Sheffield places 'up to 28' planning and urban design roles under review

Up to 28 full-time planning and urban design jobs at Sheffield City Council, including 14 planning policy roles, could be at risk as part of a proposed service restructuring, Planning has learned.

Sheffield Town Hall. Image: Wikimedia
Sheffield Town Hall. Image: Wikimedia

Bob Johnson, cabinet member for transport and development, reported to a full council meeting last week that the authority’s planning service was "going through a MER (Managing Employee Reduction) restructure".

Johnson informed councillors that the planning team’s proposed new structure would mean the loss of roles including "a specific access officer post". 

However, he declined to provide details of the number or nature of other jobs at risk and said the proposed restructuring was the subject of a "collective dispute".

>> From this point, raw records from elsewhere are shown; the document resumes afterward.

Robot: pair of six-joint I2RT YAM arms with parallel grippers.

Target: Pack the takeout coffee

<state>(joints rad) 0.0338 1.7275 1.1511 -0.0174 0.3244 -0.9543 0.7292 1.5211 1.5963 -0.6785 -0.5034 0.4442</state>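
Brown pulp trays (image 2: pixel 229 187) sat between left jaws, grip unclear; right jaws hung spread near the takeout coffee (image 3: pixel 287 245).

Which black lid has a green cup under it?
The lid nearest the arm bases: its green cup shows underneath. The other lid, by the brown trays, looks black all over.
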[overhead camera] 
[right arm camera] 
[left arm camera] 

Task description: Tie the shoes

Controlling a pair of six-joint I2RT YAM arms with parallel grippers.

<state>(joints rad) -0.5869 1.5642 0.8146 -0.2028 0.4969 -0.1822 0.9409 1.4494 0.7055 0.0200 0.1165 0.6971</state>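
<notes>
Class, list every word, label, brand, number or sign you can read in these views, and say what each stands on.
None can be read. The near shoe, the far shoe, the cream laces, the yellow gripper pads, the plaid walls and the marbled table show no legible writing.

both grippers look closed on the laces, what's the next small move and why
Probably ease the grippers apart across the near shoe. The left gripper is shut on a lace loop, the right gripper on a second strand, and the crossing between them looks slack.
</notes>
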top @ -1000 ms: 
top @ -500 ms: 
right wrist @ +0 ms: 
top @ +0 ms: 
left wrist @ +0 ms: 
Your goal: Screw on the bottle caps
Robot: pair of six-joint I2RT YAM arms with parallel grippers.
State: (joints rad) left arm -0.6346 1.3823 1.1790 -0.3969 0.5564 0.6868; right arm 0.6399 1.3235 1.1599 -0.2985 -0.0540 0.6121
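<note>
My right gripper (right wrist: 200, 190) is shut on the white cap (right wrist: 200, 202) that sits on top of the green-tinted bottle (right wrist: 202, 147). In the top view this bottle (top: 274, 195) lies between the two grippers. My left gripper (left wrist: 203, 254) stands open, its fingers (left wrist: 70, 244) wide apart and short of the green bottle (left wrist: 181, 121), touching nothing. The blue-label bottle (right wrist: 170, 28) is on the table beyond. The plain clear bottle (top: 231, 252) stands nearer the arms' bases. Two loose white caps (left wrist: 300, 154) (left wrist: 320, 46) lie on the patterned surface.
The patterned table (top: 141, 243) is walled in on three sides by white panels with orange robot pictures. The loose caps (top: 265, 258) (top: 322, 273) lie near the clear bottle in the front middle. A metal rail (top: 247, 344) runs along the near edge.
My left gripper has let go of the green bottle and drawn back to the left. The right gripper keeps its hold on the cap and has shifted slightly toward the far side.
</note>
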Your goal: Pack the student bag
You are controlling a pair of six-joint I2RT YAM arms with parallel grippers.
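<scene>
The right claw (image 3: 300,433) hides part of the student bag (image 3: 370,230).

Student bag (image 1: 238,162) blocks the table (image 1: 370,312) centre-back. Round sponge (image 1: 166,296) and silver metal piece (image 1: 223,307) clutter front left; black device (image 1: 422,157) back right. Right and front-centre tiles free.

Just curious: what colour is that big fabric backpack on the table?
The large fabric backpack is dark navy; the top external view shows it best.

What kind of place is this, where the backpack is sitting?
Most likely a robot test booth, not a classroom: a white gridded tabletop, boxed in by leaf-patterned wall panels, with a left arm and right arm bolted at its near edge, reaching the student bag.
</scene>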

"It is not possible to state the exact number of staff that will be recruited back into the new planning structure as this will depend upon how many are successful in the internal recruitment process and how many choose to request voluntary redundancy," he said.

He added: "Access issues would be dealt with by the development management and building control functions, as is the case in the majority of councils."

According to an internal council document seen by Planning, the authority is proposing to reduce the size of its planning and building control service by 36 full-time equivalent roles, from 100 (including vacancies) down to 64.

The planning policy team would be cut by 14.4 roles, the development management team by just 0.1 and the building control team by eight.

Meanwhile, the 22.5-strong urban design team would be cut completely but some functions, including landscape, would be retained, leaving nine posts. 

Green Party councillor Douglas Johnson told Planning: "There is simply no case for these job losses. It will do enormous damage to the city."

A spokeswoman for the council said: "We are consulting with officers in the planning team on proposals to make the required savings put upon us. 

"Our priority and main concern is our members of staff that are affected at this time, and all their concerns will be discussed prior to any decisions being made."

Last week, Sheffield City Council delayed the timetable for producing its local plan by five years, attributing the move to changes in government policy.